Abbiamo iniziato il nuovo anno con la visita alla mostra sulla Dacia, antico territorio della Romania, nello spettacolare complesso museale delle Terme di Diocleziano.
Un’ampia e multiforme gamma di reperti archeologici, prodotti in un arco temporale di mille anni circa, ci ha permesso di conoscere usi e costumi di popolazioni a noi poco note, nonostante l’assimilazione della conquista imperiale romana.
In apertura, un calco della Colonna traiana: un frammento colorato ( secondo l’ipotesi di ricostruzione visiva di Ranuccio Bianchi Bandinelli, ricordata in questo breve filmato ) con la rappresentazione di uno degli eventi che hanno scandito le due campagne daciche di Traiano. La ‘storia a fumetti’ che si snoda lungo la Colonna è di fatto l’unica fonte in nostro possesso, perché il “De Bello Dacico”, scritto dallo stesso imperatore nello spirito del “De Bello Gallico” di Giulio Cesare, è andato perduto. I lontani ricordi di scuola ci riportano ad alcuni fatti in essa raffigurati, come la costruzione del ponte sul Danubio, ideato da quel genio di Apollodoro di Damasco, e la successiva battaglia di Tape con la sconfitta delle truppe del re Decebalo e suo successivo suicidio.
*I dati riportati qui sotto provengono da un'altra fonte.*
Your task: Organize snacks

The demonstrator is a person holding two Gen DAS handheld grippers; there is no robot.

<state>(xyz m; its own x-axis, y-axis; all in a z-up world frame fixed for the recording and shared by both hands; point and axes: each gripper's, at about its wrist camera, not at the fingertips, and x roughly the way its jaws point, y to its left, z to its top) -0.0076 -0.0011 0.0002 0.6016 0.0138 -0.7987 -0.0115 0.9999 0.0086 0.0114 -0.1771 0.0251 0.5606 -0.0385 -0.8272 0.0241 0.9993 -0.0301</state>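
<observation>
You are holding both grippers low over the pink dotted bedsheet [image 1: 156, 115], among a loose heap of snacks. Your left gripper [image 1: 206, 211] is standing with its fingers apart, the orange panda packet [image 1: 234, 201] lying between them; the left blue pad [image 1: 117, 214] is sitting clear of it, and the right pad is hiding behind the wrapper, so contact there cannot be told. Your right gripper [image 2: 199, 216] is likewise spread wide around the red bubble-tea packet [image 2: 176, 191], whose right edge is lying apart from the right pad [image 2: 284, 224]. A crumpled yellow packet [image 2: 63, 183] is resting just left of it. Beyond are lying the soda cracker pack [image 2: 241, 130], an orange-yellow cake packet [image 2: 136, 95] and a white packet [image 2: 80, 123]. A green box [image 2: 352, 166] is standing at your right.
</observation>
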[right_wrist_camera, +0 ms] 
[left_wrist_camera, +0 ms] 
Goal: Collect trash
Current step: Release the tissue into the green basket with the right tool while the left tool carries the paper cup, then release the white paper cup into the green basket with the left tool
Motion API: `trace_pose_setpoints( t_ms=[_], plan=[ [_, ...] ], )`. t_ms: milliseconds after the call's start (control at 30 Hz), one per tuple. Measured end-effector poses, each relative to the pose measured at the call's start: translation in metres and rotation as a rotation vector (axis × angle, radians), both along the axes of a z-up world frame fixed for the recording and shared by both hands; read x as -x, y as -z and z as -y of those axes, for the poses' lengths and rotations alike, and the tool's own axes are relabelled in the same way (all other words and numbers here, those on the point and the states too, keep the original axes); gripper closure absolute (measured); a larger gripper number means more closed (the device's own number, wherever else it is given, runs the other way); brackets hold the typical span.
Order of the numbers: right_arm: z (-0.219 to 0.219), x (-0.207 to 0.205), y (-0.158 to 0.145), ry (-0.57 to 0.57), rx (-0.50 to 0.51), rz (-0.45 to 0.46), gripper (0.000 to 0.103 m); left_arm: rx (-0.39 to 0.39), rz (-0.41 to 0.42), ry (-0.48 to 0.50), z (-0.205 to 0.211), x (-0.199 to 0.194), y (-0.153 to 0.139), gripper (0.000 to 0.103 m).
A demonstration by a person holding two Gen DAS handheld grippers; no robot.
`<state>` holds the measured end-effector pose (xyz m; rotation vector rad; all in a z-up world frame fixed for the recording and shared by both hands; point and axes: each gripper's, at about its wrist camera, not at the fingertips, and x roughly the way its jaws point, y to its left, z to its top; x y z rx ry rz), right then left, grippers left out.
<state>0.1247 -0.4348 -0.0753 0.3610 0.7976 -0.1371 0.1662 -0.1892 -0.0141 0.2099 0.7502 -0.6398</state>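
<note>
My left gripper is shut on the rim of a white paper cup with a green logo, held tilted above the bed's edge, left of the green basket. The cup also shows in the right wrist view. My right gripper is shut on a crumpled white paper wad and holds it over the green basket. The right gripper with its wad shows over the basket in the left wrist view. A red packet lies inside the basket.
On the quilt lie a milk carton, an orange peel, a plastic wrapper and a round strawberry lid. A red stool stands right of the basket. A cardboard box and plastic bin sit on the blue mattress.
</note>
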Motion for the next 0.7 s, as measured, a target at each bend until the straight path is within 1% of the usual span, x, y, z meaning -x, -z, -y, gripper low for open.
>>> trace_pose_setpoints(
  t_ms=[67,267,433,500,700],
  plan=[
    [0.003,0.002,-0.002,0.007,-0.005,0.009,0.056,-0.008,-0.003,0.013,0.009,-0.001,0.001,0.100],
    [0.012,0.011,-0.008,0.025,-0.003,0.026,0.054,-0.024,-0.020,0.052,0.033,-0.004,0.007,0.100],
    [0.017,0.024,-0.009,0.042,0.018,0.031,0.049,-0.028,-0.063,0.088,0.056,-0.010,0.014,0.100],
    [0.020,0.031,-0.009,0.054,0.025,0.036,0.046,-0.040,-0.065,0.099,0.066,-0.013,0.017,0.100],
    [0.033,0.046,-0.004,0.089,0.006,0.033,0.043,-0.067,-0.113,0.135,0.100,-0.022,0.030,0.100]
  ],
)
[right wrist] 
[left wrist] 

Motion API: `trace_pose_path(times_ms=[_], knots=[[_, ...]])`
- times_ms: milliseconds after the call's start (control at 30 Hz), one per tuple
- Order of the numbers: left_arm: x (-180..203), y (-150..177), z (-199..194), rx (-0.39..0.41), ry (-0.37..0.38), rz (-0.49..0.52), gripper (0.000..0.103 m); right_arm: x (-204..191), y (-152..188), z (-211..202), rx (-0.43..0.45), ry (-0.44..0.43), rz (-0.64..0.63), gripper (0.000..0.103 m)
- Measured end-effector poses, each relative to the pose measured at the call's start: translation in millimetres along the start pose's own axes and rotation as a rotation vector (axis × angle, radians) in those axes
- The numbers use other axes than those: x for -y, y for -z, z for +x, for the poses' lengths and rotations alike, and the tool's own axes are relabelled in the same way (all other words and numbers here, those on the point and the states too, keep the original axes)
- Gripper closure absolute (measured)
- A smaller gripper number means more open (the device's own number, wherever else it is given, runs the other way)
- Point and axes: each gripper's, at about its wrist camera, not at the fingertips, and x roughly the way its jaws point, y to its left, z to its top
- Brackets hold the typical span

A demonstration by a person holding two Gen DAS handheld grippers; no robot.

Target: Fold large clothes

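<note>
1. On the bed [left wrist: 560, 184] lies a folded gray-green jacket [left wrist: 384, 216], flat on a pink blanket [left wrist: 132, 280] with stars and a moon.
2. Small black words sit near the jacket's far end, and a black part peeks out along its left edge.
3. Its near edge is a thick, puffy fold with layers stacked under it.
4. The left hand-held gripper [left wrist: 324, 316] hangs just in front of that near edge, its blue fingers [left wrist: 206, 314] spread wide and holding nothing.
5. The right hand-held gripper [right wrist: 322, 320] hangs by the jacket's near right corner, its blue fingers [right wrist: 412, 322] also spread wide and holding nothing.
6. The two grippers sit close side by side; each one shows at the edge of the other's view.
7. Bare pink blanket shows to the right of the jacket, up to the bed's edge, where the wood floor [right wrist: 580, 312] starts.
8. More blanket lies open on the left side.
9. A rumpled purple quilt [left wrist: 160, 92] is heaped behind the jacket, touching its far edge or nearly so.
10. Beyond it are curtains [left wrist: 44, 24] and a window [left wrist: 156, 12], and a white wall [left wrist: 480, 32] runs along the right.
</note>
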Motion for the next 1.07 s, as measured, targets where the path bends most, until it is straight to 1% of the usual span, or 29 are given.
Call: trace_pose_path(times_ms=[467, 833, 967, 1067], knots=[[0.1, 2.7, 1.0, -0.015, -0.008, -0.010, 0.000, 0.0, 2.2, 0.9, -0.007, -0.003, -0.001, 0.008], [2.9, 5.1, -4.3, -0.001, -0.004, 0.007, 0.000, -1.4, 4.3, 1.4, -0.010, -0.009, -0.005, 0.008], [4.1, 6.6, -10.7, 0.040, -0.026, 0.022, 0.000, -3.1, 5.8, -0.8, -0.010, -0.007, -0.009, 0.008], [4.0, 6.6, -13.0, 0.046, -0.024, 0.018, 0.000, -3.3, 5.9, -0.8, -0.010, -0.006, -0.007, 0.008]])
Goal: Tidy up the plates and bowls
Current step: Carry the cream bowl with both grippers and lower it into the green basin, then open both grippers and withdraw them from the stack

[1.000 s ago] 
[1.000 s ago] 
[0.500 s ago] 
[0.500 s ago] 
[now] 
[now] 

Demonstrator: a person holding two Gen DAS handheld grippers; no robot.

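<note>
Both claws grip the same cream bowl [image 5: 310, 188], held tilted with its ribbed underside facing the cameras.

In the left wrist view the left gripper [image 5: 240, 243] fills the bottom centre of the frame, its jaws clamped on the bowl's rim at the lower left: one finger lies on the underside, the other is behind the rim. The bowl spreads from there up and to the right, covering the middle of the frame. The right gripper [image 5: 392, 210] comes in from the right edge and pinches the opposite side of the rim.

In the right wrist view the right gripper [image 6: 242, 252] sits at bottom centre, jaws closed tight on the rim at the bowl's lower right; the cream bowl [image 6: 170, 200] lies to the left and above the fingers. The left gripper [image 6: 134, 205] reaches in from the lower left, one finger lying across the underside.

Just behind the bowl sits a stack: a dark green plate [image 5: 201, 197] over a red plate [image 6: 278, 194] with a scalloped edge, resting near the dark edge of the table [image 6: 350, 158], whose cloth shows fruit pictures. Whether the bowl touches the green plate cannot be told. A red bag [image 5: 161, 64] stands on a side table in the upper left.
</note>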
La Dacia è stata una conquista ambita soprattutto per via delle ricche miniere di oro e argento, ma presto perduta: nell’anno 275 l’imperatore Aureliano decise di ripiegare al di qua del Danubio essendo il limes divenuto indifendibile.
Il magmatico mescolarsi dei popoli limitrofi, in territori vasti e complessi anche oggi, dalla Macedonia, alla Serbia, all’Ucraina, le politiche coloniali romane, di cui l’azione dell’esercito era il primo braccio operativo, ha prodotto una koinè con caratteristiche proprie ma che via via è stata fortemente segnata dall’influsso artistico greco/romano.
Diversi reperti di sicuro interesse e in alcuni casi di grande bellezza e preziosità, di cui riportiamo alcuni esempi nelle foto di questo post, hanno fatto da scenografia alla competente voce narrante della nostra guida Sara Milozzi. Senza di lei, avremmo capito la metà delle storie che ci raccontano i reperti e un terzo (o anche meno) dei conflitti e della mescolanza grandiosa di questa parte d’Europa.
Il simbolo dell’esposizione è la statua in marmo di Glicone, il dio serpente dalla testa con sembianze umane che proteggeva dalle malattie, capace di volare in cielo come un apotropaico drago. Di particolare raffinatezza è una statuetta in ambra rappresentante un piccolo Eros, messaggero divino, che guida un carro trainato da un uccello. Un unicum è invece una placchetta di marmo nella quale il Dio Silvano è musicalmente accompagnato da nove ancelle “silvane” (sorta di replica di Apollo con le Muse in versione boschiva… ). Lo spettacolare elmo trace da parata in oro, da Cotofeneşti risalente al V secolo a.C., eseguito con la straordinaria perizia che rimanda alle lavorazioni sciite, e l’altro elmo celtico di bronzo da Ciumeşti, con in cima un rapace dalle ali semoventi che doveva terrorizzare i nemici. Non solo elmi ci hanno colpite/i, ma anche uno strabiliante diadema in oro con iconografie dionisiache e squisite decorazioni floreali, e armille, spille con smalti cloisonnés…
Le teche espositive, verso la fine del percorso, ci hanno portato in un mondo diverso, bizantino e alto-medievale.
Nel mentre l’Impero romano d’Occidente era divenuto un pallido ricordo… ma forse non troppo, essendo la conquista di Traiano tuttora ricordata con enfasi nell’inno nazionale rumeno.